Sweat-based sales training
Shifting responsibility from trainer to trainee can help improve sales training programs
By -- Industrial Distribution, 6/1/2000
We lose too many potentially successful individuals in the sales field. And it often comes down to training.
Good training is not two weeks in the plant. It is not riding "shotgun" with another rep in his or her territory, and it is not memorizing entire lists of product features and benefits. And please stop requiring that laborious week or two in the office watching paper get shuffled. Those are all a waste of time in most cases.
The new standard for developing a sales representative is called "sweat-based training." The system transfers the accountability for developing skills and internalizing data from a trainer to the trainee.
Here's how it works. The development process is divided into 10 phases:
1. Knowledge: The company, its products, the industry, competition, and markets.
2. Discovery: Who buys from us? Why? Who doesn't buy from us? Why?
3. Prospecting: Develop a prospect list based on the above profile.
4. Planning: Generate a "work plan" or itinerary using the above.
5. Contacts: Make on-site sales calls, discuss the company's products.
6. Diagnostic: Identify customer needs from the customer's point of view.
7. Problem Solving: Develop solutions to identified customer needs.
8. Proposals: Create a "customer focused" proposal as a sustaining resource.
9. Presentation: Actually sell the proposal to the prospect.
10. Execution: Work with your client when implementing your recommendations.
The new hire is assigned phase one and directed to seek out, read about, inquire of others and learn all they can about the business, the industry, the company, etc. This process focuses on learning by doing. It is trainee "sweat" based and requires the trainee to put forth the effort to accumulate the required information.
The trainee must prepare an in-depth folio and/or manual on the subject and present their study to the sales manager in a few days or a week. The sales manager makes him or herself available to hear the trainee's presentation, without interruption. The manager questions, asks for elaboration, challenges and often suggests the trainee's presentation is incomplete.
If you've ever been in the military, you'll recall that the first job given the new recruits is to scrub the barracks clean. Never is that initial scrubbing good enough in the eyes of the sergeant. Recruits are ordered to clean it again and to clean it better. Why? To raise the standards, that's why. Most sales managers never accept that first presentation by the trainee. The "recruit" is asked to look deeper, learn more, interview still another person and then try again.

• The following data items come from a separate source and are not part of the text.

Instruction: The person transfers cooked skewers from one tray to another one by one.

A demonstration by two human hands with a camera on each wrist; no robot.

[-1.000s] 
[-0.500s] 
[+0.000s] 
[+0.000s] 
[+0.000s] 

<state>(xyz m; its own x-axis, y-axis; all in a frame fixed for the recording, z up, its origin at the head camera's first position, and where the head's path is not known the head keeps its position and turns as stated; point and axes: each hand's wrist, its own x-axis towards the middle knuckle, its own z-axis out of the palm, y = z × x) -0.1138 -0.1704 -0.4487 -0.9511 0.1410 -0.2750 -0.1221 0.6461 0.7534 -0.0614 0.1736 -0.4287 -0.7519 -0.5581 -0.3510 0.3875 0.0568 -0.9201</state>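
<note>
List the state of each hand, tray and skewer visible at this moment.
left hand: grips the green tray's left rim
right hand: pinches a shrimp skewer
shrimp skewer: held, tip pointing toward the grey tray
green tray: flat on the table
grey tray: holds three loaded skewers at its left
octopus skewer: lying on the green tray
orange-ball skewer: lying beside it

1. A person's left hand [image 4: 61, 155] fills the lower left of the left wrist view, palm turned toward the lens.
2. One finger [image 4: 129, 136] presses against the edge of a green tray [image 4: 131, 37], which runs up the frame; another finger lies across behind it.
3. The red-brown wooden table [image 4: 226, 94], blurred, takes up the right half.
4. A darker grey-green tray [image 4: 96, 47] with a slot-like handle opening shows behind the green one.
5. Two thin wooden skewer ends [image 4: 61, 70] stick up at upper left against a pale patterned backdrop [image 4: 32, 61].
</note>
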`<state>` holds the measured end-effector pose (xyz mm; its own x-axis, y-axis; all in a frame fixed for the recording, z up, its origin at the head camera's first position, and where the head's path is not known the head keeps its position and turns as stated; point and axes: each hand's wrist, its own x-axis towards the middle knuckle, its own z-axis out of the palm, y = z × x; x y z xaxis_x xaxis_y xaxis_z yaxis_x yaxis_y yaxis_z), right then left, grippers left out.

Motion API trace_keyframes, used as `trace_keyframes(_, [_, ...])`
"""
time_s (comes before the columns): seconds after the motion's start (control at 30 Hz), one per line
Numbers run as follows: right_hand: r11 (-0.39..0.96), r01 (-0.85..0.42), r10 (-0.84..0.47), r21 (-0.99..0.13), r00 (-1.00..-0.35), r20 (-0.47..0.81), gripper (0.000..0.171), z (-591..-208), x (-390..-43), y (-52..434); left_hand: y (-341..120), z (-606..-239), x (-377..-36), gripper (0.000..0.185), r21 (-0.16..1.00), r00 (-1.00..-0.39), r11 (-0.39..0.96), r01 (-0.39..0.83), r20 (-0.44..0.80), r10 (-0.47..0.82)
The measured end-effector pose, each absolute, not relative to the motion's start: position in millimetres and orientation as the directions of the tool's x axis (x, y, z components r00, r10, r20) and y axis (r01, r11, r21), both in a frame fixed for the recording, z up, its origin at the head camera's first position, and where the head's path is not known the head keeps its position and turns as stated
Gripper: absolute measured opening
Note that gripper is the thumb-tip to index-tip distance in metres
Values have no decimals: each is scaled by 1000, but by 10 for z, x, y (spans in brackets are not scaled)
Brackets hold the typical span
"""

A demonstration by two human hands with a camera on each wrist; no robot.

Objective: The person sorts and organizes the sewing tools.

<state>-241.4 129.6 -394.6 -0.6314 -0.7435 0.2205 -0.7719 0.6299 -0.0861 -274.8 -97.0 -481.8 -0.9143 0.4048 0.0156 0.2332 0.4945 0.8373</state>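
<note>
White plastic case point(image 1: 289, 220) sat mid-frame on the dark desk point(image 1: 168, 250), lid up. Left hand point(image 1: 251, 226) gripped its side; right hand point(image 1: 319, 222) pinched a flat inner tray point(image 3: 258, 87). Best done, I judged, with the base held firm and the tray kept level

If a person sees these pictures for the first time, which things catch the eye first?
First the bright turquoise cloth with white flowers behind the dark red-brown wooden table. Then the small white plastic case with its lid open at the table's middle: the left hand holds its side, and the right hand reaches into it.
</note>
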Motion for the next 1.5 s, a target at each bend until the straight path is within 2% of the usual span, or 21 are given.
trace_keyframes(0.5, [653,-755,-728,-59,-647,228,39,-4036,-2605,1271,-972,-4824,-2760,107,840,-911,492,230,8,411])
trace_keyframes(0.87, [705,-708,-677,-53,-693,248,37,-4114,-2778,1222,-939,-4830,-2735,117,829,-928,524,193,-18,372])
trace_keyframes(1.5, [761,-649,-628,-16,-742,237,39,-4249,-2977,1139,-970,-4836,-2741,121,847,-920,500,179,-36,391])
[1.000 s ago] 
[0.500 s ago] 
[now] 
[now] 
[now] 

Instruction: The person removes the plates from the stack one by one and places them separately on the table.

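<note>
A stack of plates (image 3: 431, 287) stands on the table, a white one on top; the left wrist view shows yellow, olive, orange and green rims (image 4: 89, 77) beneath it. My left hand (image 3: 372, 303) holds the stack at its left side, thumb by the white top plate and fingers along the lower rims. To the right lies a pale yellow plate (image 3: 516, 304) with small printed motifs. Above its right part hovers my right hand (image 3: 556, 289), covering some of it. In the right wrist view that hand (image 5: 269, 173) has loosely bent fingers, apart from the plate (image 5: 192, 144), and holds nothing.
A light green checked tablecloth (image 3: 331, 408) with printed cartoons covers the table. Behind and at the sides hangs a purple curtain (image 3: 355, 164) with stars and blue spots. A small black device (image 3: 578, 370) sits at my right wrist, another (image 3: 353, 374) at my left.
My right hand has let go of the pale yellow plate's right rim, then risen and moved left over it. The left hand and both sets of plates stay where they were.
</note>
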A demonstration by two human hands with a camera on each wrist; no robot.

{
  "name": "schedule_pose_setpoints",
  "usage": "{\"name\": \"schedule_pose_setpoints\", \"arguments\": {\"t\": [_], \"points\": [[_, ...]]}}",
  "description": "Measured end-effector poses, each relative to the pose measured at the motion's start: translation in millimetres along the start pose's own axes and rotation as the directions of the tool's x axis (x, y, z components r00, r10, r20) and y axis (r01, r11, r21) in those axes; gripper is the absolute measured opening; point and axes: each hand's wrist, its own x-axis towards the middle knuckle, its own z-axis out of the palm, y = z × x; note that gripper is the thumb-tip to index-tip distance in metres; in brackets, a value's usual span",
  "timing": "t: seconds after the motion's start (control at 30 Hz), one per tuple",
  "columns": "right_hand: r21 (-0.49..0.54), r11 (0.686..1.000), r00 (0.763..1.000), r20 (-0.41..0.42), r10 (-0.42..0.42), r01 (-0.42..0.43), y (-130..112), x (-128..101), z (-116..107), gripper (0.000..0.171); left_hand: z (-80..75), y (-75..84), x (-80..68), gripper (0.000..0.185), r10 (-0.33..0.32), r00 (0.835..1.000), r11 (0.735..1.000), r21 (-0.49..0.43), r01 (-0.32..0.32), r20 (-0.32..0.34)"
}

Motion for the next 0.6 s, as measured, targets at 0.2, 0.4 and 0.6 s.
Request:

Sweat-based training repeats the process with all 10 phases, featuring labor by the trainee-not a trainer-with increasingly better presentations being made to the sales manager. Eventually, the objective is achieved: the trainee sells something. At that point in the system, the real training takes place. The trainee in phase 10 works in and with the customer's business with a responsibility to apply, utilize and execute the products, programs and systems he or she recommended and sold.
Sweat-based training is grounded on two important criteria. The first is the increased productivity businesses have discovered in introducing more challenges to the job. The second is the understanding that people only learn one way-by doing.